Stored data entries
-*-*-

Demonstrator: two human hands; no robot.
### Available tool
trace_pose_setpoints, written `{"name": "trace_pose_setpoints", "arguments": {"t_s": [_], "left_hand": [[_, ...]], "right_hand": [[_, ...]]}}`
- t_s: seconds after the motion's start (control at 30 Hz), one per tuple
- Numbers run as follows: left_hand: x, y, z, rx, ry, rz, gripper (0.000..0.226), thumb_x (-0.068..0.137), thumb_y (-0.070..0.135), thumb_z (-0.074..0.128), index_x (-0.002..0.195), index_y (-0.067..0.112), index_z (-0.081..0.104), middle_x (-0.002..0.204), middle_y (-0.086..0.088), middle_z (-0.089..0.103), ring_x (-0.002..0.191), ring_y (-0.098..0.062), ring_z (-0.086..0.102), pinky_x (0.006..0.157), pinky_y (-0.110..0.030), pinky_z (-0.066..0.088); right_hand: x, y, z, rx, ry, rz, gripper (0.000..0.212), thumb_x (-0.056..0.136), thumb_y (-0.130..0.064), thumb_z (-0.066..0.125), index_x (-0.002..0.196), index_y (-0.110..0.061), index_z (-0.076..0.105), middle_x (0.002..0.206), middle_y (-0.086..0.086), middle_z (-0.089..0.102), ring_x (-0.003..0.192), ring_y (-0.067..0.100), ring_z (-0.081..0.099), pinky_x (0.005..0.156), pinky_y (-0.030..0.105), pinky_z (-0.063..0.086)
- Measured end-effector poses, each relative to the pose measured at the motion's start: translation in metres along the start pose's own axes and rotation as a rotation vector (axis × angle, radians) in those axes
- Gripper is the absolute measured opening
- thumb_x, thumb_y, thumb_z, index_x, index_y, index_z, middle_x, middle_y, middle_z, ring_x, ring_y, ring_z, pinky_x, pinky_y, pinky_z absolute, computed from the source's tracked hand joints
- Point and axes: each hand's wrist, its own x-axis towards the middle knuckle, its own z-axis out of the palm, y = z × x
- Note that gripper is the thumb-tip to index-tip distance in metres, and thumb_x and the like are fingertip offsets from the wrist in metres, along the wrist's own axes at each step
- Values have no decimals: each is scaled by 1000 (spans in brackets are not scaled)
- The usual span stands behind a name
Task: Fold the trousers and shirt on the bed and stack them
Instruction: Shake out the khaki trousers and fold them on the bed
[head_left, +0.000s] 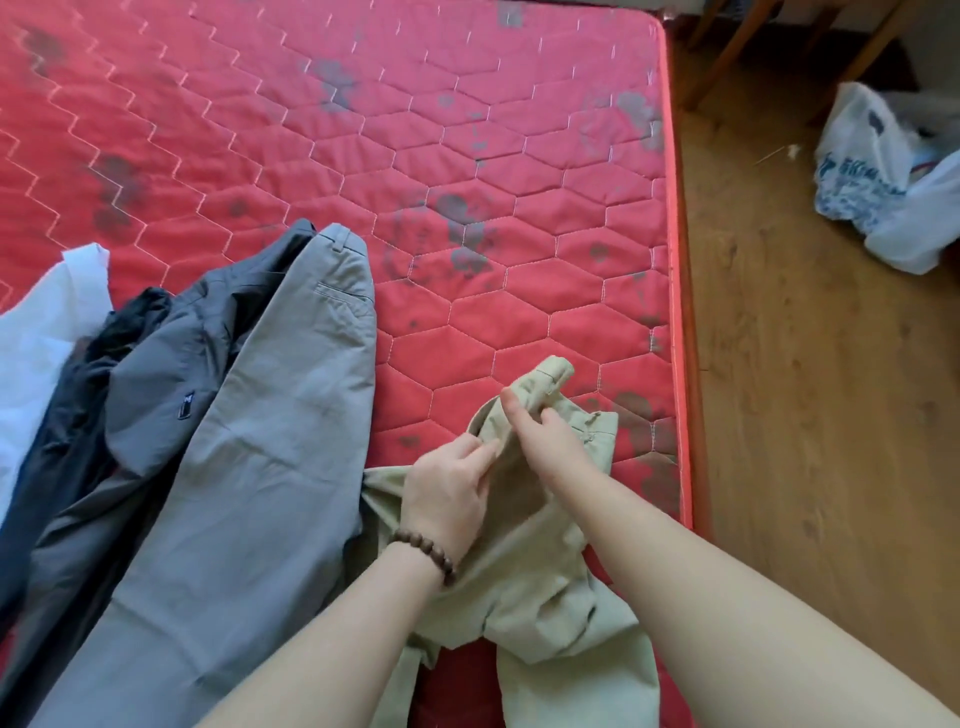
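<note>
Both hands are busy with the light green trousers (540, 587), which lie crumpled on the red mattress (467, 156) right under the arms. The left hand (447, 493) pinches the cloth near the waist, and the right hand (545, 436) grips the bunched waistband just beside it, so the hands are close together. This looks like the start of the folding: the trousers need to be pulled straight first. Next, the hands should move apart along the waistband and shake the legs flat. To the left of the hands lie the grey trousers (249, 467), a dark grey jacket (156, 374) and a white cloth (36, 332), still not folded. Ahead of the hands the bed has lots of open room. To the right, the mattress edge (680, 364) is near, so the cloth could slip down to the wooden floor (810, 415), where a plastic bag (872, 176) sits
</note>
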Motion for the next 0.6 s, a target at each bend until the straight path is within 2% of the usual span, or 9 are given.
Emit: {"name": "trace_pose_setpoints", "arguments": {"t_s": [0.07,0.1,0.17,0.23,0.3,0.4,0.5,0.6], "left_hand": [[-19,24,-7,-26,2,62,24,78,2,67,100,11,73,76,-4,66,62,-27,62,53,-36,52],[-28,36,-14,-45,-5,71,28,77,1,68,103,11,73,75,-4,65,62,-27,61,53,-35,52],[-46,61,-30,-77,-15,71,34,76,1,70,108,12,71,74,-2,63,62,-25,61,52,-32,51],[-60,82,-52,-124,-16,92,29,82,10,67,111,13,69,81,1,64,66,-22,63,54,-31,52],[-66,97,-83,-175,12,82,24,90,27,57,110,16,67,93,4,63,72,-18,64,58,-30,53],[-60,111,-139,-223,75,6,39,91,41,45,119,18,60,113,4,55,86,-17,63,71,-31,54],[-34,124,-206,-275,162,-26,52,90,48,41,134,19,47,129,3,44,104,-13,55,87,-35,51],[9,143,-286,-294,235,28,68,89,57,46,145,20,33,147,-1,33,129,-3,32,106,-30,32]], "right_hand": [[-14,-13,-3,128,93,95,89,76,-70,57,132,-2,44,127,10,55,118,27,53,89,31,40],[-26,-18,-7,179,175,93,79,77,-60,65,127,-2,47,122,11,58,114,29,56,89,33,43],[-54,-23,-17,272,302,11,39,81,-31,70,109,-7,56,108,13,65,102,29,62,88,37,48],[-89,-29,-34,333,283,-103,5,85,-11,64,87,-14,61,92,10,68,87,24,63,79,33,51],[-125,-39,-54,386,199,-194,16,87,-4,60,79,-18,62,82,6,68,82,22,62,78,37,51],[-184,-66,-84,467,35,-331,21,91,-1,57,88,-19,67,86,6,70,83,23,63,83,42,52],[-238,-106,-118,398,-81,-494,21,93,0,55,94,-17,68,90,6,70,84,22,63,84,40,51],[-292,-154,-157,287,-175,-642,19,93,0,55,98,-13,68,90,6,68,84,19,63,81,36,52]]}}
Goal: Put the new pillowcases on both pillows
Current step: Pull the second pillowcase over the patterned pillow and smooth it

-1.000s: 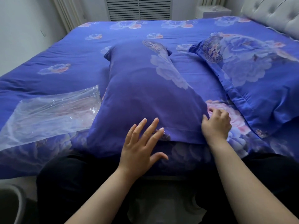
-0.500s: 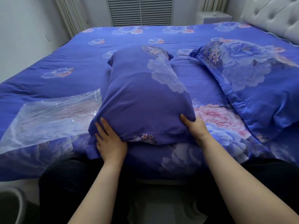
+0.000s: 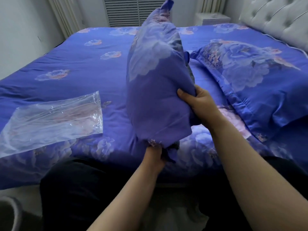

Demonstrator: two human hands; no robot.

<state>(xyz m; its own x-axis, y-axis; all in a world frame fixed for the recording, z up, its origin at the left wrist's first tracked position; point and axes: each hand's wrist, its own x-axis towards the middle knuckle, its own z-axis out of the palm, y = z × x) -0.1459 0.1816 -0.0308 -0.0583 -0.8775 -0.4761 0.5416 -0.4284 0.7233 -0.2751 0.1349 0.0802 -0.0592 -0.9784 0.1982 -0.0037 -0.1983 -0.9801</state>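
Both hands grip the blue pillow stood on end over the bed, left hand bunching its bottom edge, right hand clasping its right side.

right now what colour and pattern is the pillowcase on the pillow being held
Blue-purple with pale flowers, on the held pillow; head view.

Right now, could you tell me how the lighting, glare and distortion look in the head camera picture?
Head view: dim, cool, bluish light with soft shadows; bright glare streaks on the clear plastic bag; wide-angle bending curves the bed edges and stretches the forearms; the raised pillow, gripped by the left hand and right hand, looks slightly soft at its top; the flat pillow reads clearly.
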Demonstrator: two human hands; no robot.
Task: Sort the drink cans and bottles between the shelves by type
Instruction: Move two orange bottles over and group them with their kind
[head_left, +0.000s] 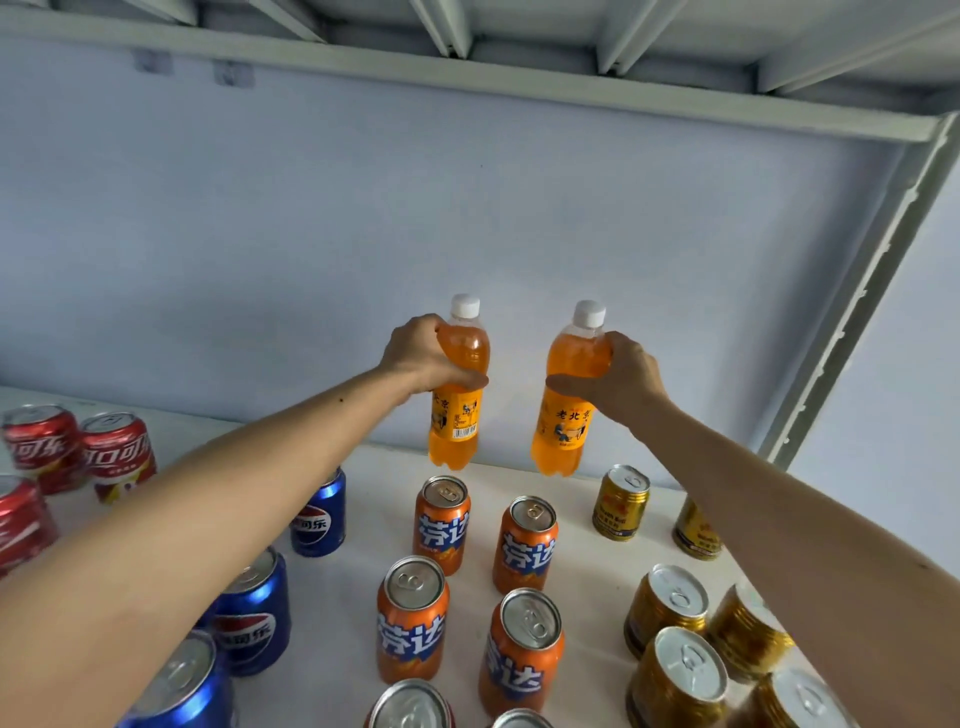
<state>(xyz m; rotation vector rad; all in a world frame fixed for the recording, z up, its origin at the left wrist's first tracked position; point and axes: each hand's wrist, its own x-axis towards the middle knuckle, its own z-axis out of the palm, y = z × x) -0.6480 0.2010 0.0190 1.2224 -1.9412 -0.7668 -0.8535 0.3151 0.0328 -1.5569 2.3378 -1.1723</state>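
Orange bottles, left hand (415, 358) gripping one (457, 384), right hand (623, 379) the other (569, 395).

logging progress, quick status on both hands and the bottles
Left hand and right hand each hold an orange bottle, left one, right one. Both above orange cans. Nothing blocking.

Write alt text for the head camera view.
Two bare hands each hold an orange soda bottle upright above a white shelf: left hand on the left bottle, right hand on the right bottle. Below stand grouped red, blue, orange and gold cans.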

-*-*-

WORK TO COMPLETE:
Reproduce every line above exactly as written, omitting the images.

RESPONSE BOX:
Demonstrator: two human hands; no robot.
### Available tool
trace_pose_setpoints, written `{"name": "trace_pose_setpoints", "arguments": {"t_s": [_], "left_hand": [[_, ...]], "right_hand": [[_, ...]]}}`
- t_s: seconds after the motion's start (control at 30 Hz), one per tuple
- Numbers run as follows: left_hand: x, y, z, rx, ry, rz, gripper (0.000..0.226), thumb_x (-0.068..0.137), thumb_y (-0.070..0.135), thumb_z (-0.074..0.128), index_x (-0.002..0.195), index_y (-0.067..0.112), index_z (-0.081..0.104), middle_x (-0.002..0.204), middle_y (-0.086..0.088), middle_z (-0.089..0.103), ring_x (-0.002..0.191), ring_y (-0.098..0.062), ring_z (-0.086..0.102), pinky_x (0.006..0.157), pinky_y (-0.110..0.030), pinky_z (-0.066..0.088); right_hand: x, y, z, rx, ry, rz, gripper (0.000..0.212), thumb_x (-0.056..0.136), thumb_y (-0.130..0.064), thumb_z (-0.066..0.125), index_x (-0.002..0.196), index_y (-0.110..0.061), index_z (-0.076..0.105), middle_x (0.002..0.206), middle_y (-0.086..0.086), middle_z (-0.089..0.102), ring_x (-0.003..0.192), ring_y (-0.067..0.100), ring_z (-0.081..0.099), pinky_x (0.005..0.156), pinky_y (-0.030..0.105), pinky_z (-0.063..0.086)
- Measured end-effector poses, each relative to the pose measured at the motion's start: translation in metres along the start pose's own axes and rotation as a rotation vector (axis × angle, radians) in those axes
- Gripper is the absolute measured opening
- thumb_x, thumb_y, thumb_z, index_x, index_y, index_z, middle_x, middle_y, middle_z, ring_x, ring_y, ring_z, pinky_x, pinky_y, pinky_z absolute, computed from the source's tracked hand joints
- Point and axes: each hand's wrist, its own x-axis towards the middle knuckle, its own z-axis out of the palm, y = z × x
- Note that gripper is the thumb-tip to index-tip distance in metres, and thumb_x and the like are fingertip offsets from the wrist in metres, along the wrist's own axes at each step
- Values have no decimals: each is scaled by 1000 (spans in brackets are not scaled)
- The usual span stands behind a name
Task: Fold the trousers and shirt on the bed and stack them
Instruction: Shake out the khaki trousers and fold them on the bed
[head_left, +0.000s] 
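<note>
Both hands are busy with the light green trousers (540, 587), which lie crumpled on the red mattress (467, 156) right under the arms. The left hand (447, 493) pinches the cloth near the waist, and the right hand (545, 436) grips the bunched waistband just beside it, so the hands are close together. This looks like the start of the folding: the trousers need to be pulled straight first. Next, the hands should move apart along the waistband and shake the legs flat. To the left of the hands lie the grey trousers (249, 467), a dark grey jacket (156, 374) and a white cloth (36, 332), still not folded. Ahead of the hands the bed has lots of open room. To the right, the mattress edge (680, 364) is near, so the cloth could slip down to the wooden floor (810, 415), where a plastic bag (872, 176) sits
</note>
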Motion for the next 0.6 s, a target at each bend until the straight path is within 2% of the usual span, or 9 are given.
Emit: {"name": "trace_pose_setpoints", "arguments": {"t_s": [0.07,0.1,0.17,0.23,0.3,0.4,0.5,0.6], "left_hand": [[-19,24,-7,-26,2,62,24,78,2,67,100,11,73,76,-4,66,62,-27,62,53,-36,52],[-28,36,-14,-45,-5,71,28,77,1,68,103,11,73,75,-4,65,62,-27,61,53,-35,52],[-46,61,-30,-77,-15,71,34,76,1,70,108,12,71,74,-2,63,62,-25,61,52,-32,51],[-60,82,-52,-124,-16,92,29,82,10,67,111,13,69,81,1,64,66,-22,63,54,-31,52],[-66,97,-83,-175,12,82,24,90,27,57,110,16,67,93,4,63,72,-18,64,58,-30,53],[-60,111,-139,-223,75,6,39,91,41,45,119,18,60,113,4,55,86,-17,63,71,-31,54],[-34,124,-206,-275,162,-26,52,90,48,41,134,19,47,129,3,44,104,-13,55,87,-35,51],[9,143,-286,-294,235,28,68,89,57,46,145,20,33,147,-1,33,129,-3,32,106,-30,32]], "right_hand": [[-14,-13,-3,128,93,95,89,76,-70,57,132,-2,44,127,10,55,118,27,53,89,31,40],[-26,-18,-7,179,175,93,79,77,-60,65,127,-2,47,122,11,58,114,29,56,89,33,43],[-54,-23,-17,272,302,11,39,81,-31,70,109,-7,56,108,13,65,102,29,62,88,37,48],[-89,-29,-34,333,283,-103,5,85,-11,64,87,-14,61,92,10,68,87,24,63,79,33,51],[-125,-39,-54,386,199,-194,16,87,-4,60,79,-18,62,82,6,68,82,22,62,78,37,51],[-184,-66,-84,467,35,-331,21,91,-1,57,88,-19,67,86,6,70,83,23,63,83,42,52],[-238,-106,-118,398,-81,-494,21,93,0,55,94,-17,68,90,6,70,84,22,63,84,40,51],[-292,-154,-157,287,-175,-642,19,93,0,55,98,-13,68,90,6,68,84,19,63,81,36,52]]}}
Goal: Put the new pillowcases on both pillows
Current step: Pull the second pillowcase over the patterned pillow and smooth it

-1.000s: 
-0.500s: 
+0.000s: 

Demonstrator: two human hands; no robot.

<state>(xyz m; its own x-axis, y-axis; all in a world frame fixed for the recording, z up, its origin at the left wrist's first tracked position; point and axes: each hand's wrist, its own x-axis towards the middle knuckle, its own z-axis out of the palm, y = z × x) -0.1459 0.1816 -0.0308 -0.0583 -0.8775 -0.4761 0.5416 -0.4284 0.7233 -0.2751 0.1349 0.0802 -0.0592 -0.9784 0.1982 -0.0037 -0.1983 -0.9801</state>
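Both hands grip the blue pillow stood on end over the bed, left hand bunching its bottom edge, right hand clasping its right side.

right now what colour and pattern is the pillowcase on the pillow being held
Blue-purple with pale flowers, on the held pillow; head view.

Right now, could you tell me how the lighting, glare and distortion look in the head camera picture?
Head view: dim, cool, bluish light with soft shadows; bright glare streaks on the clear plastic bag; wide-angle bending curves the bed edges and stretches the forearms; the raised pillow, gripped by the left hand and right hand, looks slightly soft at its top; the flat pillow reads clearly.
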Demonstrator: two human hands; no robot.
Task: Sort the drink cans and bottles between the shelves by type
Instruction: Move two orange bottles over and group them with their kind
[head_left, +0.000s] 
<state>(xyz m; rotation vector rad; all in a world frame fixed for the recording, z up, its origin at the left wrist's first tracked position; point and axes: each hand's wrist, its own x-axis towards the middle knuckle, its own z-axis out of the palm, y = z × x) -0.6480 0.2010 0.0190 1.2224 -1.9412 -0.7668 -0.8535 0.3151 0.0328 -1.5569 2.3378 -1.1723</state>
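Orange bottles, left hand (415, 358) gripping one (457, 384), right hand (623, 379) the other (569, 395).

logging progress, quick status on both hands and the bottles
Left hand and right hand each hold an orange bottle, left one, right one. Both above orange cans. Nothing blocking.

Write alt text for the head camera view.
Two bare hands each hold an orange soda bottle upright above a white shelf: left hand on the left bottle, right hand on the right bottle. Below stand grouped red, blue, orange and gold cans.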

Nothing else is needed to complete the exercise.